Contexto Histórico e Desafios Atuais
Portugal tem enfrentado um aumento de discursos polarizadores nos últimos anos, especialmente em meio a debates sobre imigração e identidade nacional. A Resist surge como uma resposta a essa onda, buscando promover uma visão mais equilibrada e inclusiva. Segundo dados do Instituto de Ciências Sociais da Universidade de Lisboa, 43% dos cidadãos portugueses acreditam que a política está dividindo a sociedade com base em identidades raciais.
Além disso, a Resist tem se destacado por sua abordagem não partidária, rejeitando alianças com partidos que, segundo Zille, estão alimentando a divisão. A organização tem se mantido firme em sua posição de neutralidade, buscando trabalhar com todos os setores da sociedade. “Nós não queremos ser um partido, mas sim um movimento de conscientização”, explicou Zille, destacando que a Resist tem mais de 10 mil membros ativos em todo o país.
Reação da Sociedade e dos Políticos
A mensagem de Zille recebeu reações mistas. Enquanto alguns apoiaram a defesa de uma política mais unificadora, outros criticaram a Resist por não se posicionar claramente sobre questões sociais. O líder do Partido Socialista, António Costa, destacou que “a unidade é essencial, mas a Resist precisa se alinhar com as demandas reais da sociedade”. Por outro lado, o líder da União dos Trabalhadores Agrários, Rui Tavares, elogiou a iniciativa, dizendo que “a Resist está fazendo o que muitos políticos não têm coragem de fazer: falar a verdade”.
Na rede social Twitter, a postagem de Zille sobre a necessidade de evitar políticas baseadas na raça recebeu mais de 10 mil interações em um único dia. Muitos usuários elogiaram a clareza de sua mensagem, enquanto outros questionaram a eficácia de um movimento sem ligação direta com o poder político.
Desafios e Perspectivas Futuras
Apesar do apoio inicial, a Resist enfrenta desafios significativos. A falta de financiamento e a pressão de grupos políticos oposicionistas são alguns dos obstáculos. Além disso, a organização precisa manter sua credibilidade em meio a críticas de que está se tornando uma voz marginal. “Nós temos que provar que podemos ser uma força real”, disse Zille, destacando que a Resist planeja lançar uma nova campanha em março de 2024, focada em educação e diálogo comunitário.
Para os próximos meses, a Resist espera expandir sua atuação para áreas rurais e regiões com menor engajamento político. A organização também está planejando parcerias com universidades e ONGs para promover debates públicos sobre os impactos das políticas baseadas na raça. “Nossa meta é criar um espaço onde todos possam se sentir ouvidos”, afirmou Zille.

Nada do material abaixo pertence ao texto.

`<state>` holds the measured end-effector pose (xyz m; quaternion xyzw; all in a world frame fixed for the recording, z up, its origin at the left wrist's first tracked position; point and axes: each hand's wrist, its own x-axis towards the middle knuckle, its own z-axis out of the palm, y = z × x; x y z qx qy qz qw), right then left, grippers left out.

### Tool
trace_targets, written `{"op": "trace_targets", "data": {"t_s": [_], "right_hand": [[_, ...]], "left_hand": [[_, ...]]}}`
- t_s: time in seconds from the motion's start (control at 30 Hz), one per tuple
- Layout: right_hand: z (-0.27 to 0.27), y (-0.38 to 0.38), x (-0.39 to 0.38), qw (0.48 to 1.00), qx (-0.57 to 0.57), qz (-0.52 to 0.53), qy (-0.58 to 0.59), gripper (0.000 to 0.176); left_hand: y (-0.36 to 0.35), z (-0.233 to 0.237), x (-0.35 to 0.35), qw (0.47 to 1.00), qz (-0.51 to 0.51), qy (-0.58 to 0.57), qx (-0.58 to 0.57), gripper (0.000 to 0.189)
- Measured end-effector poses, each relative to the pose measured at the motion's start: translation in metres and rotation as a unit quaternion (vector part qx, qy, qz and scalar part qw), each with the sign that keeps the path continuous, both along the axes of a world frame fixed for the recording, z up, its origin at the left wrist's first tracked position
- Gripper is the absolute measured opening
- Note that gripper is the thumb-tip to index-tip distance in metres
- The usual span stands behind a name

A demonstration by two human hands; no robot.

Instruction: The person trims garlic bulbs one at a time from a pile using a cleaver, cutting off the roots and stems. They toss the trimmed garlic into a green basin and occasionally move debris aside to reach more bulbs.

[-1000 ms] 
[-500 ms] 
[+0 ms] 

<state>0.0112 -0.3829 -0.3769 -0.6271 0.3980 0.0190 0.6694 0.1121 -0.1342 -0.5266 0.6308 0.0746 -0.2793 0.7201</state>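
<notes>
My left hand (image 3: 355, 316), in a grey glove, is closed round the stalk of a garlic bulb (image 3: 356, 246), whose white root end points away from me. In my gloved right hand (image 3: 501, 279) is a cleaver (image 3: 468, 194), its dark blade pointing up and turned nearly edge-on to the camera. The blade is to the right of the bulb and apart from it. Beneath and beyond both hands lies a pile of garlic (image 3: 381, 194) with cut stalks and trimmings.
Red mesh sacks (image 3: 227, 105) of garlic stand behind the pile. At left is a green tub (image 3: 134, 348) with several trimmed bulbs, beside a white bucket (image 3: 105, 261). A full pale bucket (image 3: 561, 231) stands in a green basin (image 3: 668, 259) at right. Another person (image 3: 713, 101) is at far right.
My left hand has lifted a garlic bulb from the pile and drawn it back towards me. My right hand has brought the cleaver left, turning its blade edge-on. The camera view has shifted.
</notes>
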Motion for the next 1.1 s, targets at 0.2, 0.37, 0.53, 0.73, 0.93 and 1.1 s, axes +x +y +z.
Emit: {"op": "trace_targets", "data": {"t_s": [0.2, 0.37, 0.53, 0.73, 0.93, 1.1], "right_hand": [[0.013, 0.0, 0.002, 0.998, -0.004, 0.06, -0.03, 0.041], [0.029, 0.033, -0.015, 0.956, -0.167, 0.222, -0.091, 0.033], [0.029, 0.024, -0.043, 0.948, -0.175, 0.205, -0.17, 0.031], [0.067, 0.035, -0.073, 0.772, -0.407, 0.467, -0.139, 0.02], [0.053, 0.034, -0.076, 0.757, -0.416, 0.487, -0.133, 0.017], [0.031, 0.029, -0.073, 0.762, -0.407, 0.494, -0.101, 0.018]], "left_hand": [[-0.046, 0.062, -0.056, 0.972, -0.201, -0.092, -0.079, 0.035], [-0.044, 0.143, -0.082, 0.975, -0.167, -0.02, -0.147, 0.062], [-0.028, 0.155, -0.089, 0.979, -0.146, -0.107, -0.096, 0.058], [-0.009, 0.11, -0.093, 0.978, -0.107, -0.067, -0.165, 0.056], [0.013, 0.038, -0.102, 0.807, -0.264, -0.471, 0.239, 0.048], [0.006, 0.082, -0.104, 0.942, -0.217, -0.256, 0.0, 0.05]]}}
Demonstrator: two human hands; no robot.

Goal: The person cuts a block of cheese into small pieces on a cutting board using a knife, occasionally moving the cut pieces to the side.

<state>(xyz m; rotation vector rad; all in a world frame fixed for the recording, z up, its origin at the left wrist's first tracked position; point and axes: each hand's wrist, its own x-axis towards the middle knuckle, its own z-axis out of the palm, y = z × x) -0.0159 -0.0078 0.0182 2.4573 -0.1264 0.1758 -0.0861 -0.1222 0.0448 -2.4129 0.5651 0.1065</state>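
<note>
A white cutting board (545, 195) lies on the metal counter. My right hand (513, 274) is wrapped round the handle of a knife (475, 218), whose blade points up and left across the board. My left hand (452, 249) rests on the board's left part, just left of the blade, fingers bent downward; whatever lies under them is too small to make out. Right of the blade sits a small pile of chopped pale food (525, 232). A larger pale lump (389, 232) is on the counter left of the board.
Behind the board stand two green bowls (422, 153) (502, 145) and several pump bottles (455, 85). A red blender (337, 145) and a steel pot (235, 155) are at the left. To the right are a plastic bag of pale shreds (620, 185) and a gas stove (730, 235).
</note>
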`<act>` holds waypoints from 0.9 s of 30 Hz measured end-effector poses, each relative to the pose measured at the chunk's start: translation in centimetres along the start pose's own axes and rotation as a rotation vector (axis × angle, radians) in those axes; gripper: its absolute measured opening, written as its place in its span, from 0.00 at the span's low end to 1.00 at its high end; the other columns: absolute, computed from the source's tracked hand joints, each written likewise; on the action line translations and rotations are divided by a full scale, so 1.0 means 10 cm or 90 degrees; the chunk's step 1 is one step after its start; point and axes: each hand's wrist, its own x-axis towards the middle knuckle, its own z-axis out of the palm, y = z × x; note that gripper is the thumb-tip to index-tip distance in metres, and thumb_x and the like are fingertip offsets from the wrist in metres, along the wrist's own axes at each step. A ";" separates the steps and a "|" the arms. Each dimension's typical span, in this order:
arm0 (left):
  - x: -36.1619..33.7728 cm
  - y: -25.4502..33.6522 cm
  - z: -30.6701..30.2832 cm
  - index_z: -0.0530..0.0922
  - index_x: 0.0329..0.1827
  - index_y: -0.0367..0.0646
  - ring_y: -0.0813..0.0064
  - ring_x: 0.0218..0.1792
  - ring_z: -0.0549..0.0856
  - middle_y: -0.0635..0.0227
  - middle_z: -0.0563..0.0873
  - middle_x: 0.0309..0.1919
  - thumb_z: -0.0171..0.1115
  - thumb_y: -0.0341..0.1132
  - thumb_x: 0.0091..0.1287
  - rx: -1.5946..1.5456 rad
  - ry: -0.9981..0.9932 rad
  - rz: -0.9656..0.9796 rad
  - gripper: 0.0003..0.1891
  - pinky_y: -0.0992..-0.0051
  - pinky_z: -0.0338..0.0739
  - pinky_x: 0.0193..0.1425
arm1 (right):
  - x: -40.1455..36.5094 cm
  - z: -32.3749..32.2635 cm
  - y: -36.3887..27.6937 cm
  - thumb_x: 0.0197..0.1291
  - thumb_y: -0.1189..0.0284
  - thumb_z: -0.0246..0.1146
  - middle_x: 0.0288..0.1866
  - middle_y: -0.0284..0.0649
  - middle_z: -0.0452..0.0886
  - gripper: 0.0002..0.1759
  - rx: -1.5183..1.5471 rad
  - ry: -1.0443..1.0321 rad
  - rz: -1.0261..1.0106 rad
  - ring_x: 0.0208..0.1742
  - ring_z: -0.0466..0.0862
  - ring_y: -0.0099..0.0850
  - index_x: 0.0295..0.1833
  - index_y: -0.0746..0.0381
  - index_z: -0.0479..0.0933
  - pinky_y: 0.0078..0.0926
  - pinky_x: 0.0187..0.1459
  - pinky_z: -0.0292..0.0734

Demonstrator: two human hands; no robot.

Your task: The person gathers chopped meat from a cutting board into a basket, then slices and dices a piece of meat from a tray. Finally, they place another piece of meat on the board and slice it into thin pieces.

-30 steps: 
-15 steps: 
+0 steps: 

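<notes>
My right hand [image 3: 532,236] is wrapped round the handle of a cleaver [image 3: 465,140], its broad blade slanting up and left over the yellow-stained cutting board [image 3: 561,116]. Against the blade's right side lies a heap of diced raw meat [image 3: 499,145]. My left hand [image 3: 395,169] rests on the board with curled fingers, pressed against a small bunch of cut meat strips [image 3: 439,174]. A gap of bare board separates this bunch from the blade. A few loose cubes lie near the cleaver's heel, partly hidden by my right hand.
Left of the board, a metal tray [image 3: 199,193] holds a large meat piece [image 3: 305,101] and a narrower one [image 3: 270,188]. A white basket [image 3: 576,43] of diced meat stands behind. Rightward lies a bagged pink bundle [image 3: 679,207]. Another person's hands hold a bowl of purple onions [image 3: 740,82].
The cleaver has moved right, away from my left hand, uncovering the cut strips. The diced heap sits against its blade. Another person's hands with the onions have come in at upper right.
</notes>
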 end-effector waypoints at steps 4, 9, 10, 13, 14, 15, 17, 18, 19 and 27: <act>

Com as eleições municipais chegando, a Resist está se preparando para uma nova fase de atuação, buscando influenciar o debate político de forma construtiva. A organização tem até o final do ano para apresentar um plano de ação detalhado, que será apresentado em uma conferência nacional em Lisboa. A resposta da sociedade e dos políticos será determinante para o futuro da Resist e de sua missão.